* _What you have to do_:
Return every line of the data that contains the string "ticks".

====== Recorded information

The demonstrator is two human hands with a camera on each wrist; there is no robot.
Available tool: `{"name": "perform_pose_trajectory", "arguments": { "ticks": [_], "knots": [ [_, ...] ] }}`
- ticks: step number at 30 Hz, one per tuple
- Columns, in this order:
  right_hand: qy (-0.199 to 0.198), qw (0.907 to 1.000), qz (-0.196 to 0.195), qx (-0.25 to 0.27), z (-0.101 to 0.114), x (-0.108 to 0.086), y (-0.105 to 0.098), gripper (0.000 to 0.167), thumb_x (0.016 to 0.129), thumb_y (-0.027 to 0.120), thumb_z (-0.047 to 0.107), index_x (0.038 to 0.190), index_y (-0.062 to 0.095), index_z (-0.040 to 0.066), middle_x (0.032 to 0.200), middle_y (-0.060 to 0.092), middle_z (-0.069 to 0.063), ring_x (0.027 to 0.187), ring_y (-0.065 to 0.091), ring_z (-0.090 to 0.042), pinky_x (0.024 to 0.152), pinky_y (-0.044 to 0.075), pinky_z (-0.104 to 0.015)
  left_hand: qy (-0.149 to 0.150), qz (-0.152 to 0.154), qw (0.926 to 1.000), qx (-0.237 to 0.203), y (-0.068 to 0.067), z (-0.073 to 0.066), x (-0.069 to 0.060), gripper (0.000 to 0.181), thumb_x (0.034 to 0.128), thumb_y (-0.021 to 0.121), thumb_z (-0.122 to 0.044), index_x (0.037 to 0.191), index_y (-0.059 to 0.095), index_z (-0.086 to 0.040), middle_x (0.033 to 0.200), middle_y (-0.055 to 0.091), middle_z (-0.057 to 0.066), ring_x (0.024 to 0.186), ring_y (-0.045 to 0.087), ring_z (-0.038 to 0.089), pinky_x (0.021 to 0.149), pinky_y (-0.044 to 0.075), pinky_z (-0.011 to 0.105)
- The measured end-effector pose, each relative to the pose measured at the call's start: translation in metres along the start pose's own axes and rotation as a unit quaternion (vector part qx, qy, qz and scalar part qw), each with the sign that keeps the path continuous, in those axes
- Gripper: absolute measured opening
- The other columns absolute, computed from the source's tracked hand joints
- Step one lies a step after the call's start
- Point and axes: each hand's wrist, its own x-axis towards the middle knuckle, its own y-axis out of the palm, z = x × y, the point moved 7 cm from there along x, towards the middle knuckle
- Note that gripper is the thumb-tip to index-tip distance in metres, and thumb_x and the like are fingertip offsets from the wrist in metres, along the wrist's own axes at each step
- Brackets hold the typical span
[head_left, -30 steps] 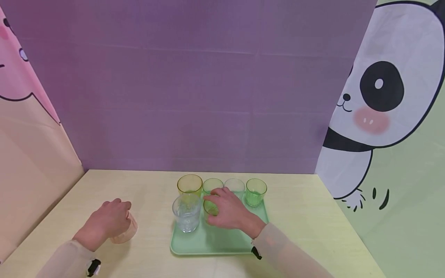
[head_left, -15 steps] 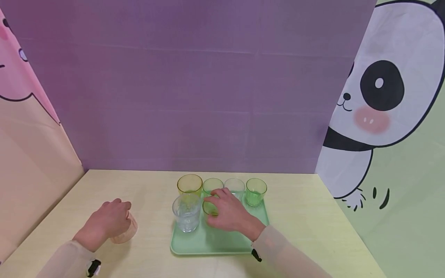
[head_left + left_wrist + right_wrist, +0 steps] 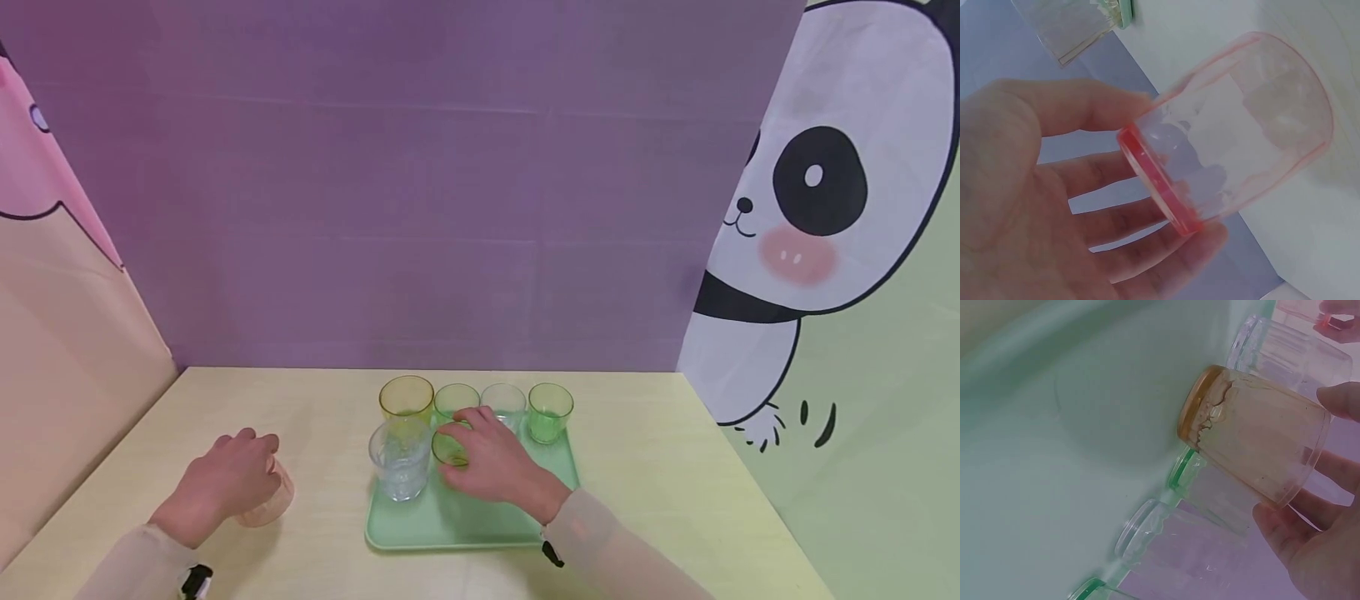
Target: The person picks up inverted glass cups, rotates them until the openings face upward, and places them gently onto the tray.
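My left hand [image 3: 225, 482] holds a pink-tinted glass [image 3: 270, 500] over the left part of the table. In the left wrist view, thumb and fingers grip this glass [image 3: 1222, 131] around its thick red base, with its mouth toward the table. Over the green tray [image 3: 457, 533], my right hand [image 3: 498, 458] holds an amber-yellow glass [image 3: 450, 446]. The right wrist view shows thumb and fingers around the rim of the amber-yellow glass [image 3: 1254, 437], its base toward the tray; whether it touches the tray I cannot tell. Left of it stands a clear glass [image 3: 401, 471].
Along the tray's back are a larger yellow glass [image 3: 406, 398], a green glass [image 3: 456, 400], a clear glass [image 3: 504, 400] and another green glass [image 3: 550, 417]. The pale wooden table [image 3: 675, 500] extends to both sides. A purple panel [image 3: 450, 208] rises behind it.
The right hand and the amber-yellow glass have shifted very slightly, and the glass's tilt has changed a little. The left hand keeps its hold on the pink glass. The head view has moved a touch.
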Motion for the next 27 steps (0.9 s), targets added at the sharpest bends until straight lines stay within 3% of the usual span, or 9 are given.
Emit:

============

* _Response_:
Available tool: `{"name": "perform_pose_trajectory", "arguments": { "ticks": [_], "knots": [ [_, ...] ] }}`
- ticks: step number at 30 Hz, one per tuple

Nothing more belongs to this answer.